> [Task item]:
Reprint the lines below as they are, minus the pictures.

> [Available data]:
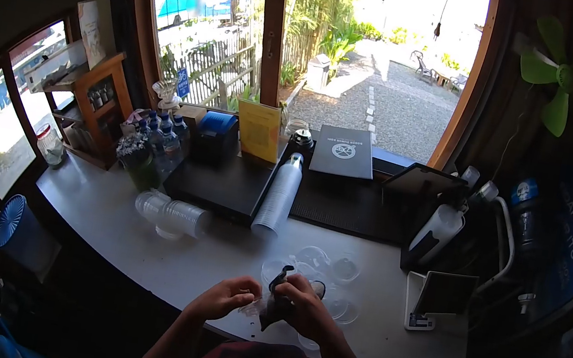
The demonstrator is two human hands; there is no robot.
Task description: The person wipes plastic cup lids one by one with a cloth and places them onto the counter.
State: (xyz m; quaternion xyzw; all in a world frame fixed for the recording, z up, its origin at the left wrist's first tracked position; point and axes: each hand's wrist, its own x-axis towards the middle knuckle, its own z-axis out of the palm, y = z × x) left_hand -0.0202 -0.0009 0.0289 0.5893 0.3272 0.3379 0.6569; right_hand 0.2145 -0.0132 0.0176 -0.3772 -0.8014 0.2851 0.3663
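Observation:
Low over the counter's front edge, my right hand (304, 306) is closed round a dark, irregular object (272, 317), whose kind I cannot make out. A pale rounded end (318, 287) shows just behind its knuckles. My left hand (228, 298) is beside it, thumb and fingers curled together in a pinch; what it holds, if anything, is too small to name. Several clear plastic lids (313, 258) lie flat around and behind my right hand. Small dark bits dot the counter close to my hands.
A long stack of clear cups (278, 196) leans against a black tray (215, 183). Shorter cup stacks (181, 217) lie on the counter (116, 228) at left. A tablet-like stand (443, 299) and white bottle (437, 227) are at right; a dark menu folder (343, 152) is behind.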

> [Result]:
The demonstrator is two human hands; there is no robot.
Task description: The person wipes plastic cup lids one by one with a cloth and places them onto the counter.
State: (xyz m; quaternion xyzw; all in a world frame fixed for the recording, z up, its origin at the left wrist's first tracked position; point and axes: each hand's wrist, its own x-axis towards the middle knuckle, its own z-axis out of the palm, y = z × x) left_hand -0.0202 -0.0009 0.0289 0.5893 0.3272 0.3379 0.6569; right_hand 0.2145 -0.0132 0.0176 -0.3772 -0.8014 0.2851 0.3663
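Observation:
Low over the counter's front edge, my right hand (304, 306) is closed round a dark, irregular object (272, 317), whose kind I cannot make out. A pale rounded end (318, 287) shows just behind its knuckles. My left hand (228, 298) is beside it, thumb and fingers curled together in a pinch; what it holds, if anything, is too small to name. Several clear plastic lids (313, 258) lie flat around and behind my right hand. Small dark bits dot the counter close to my hands.
A long stack of clear cups (278, 196) leans against a black tray (215, 183). Shorter cup stacks (181, 217) lie on the counter (116, 228) at left. A tablet-like stand (443, 299) and white bottle (437, 227) are at right; a dark menu folder (343, 152) is behind.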

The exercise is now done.